Landry, meanwhile, has signaled that he will be a very different sort of leader—a return to Louisiana’s harsh status quo on criminal justice, but with a heightened level of bombast. A Trump ally and product of the Tea Party, he embodies the new Republican party’s commitment to the culture war and antipathy toward compromise. He has repeatedly targeted the state’s majority Black cities, supported harsher criminal laws, and indicated his intention to roll back Edwards’ landmark reforms. Empowered with a GOP supermajority in both houses of the legislature, Landry is likely to be able to carry out his agenda without much resistance. “Louisiana will continue to stay at the top of the prison incarceration list, and we will not be any safer or any more prosperous for it,” said Sarah Omojola, the director of Vera Institute of Justice’s New Orleans office.

But advocates are refusing despair, opting instead to view this as a signal to redouble their organizing efforts, especially to communities that aren’t already mobilized but might recoil from the hard-line policies that Landry is poised to enact. “These [low voter] turnouts were a wake up call,” said Reverend Alexis Anderson, the co-founder of the East Baton Rouge Parish Prison Reform Coalition, which works to shed light on the local jail death crisis

Anderson told Bolts she views this moment as an opportunity—nowhere to go but up. “If we don’t, and we basically go hide in a corner somewhere, then we’re ceding something that doesn’t make any sense,” she said. “We are always one election away from changing things.”

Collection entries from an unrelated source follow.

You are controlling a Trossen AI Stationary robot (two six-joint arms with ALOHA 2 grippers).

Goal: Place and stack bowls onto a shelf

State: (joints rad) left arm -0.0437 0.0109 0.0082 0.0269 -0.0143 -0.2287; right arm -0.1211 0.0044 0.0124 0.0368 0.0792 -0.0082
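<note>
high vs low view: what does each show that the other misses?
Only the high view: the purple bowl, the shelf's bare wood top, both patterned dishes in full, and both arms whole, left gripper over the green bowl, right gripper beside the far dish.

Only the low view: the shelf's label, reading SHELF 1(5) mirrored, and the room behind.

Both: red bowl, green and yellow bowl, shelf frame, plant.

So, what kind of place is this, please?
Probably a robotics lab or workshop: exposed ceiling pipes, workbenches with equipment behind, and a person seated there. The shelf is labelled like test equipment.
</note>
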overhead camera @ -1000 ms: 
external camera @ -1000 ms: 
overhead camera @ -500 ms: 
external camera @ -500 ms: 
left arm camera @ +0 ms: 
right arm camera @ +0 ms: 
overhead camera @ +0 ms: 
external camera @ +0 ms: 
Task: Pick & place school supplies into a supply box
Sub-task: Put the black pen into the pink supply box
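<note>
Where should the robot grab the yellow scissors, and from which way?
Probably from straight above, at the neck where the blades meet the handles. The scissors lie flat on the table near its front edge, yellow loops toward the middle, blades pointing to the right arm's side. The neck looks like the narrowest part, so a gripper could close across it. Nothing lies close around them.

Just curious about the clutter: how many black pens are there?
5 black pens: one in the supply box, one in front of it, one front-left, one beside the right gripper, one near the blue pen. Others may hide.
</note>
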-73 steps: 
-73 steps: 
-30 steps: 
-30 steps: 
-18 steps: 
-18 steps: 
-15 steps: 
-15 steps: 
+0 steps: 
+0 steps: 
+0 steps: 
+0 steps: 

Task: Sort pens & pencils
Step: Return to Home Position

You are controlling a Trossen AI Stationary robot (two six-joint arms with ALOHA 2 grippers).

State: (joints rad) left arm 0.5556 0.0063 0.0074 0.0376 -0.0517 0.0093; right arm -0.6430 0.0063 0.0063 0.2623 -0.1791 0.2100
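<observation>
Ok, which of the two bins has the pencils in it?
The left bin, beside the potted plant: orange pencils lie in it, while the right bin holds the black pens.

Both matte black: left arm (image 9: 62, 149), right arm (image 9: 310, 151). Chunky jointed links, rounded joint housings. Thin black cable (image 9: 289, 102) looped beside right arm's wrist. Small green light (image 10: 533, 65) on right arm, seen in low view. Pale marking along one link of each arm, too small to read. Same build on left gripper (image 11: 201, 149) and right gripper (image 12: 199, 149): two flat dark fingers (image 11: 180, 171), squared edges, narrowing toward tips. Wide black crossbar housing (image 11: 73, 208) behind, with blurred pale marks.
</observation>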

A moderate operating amidst a sea of red, outgoing governor Edwards at times moved too carefully for some onlookers, a frustration recently on display after his refusal to use his power to unilaterally direct the Board of Pardons to hold full hearings for the death row petitioners. But his reforms have made a difference: Louisiana may still be the “prison capital of the world,” with the highest per capita rate of incarceration on the entire planet, but its incarcerated population has gone down some 24 percent during Edwards’s time in office. 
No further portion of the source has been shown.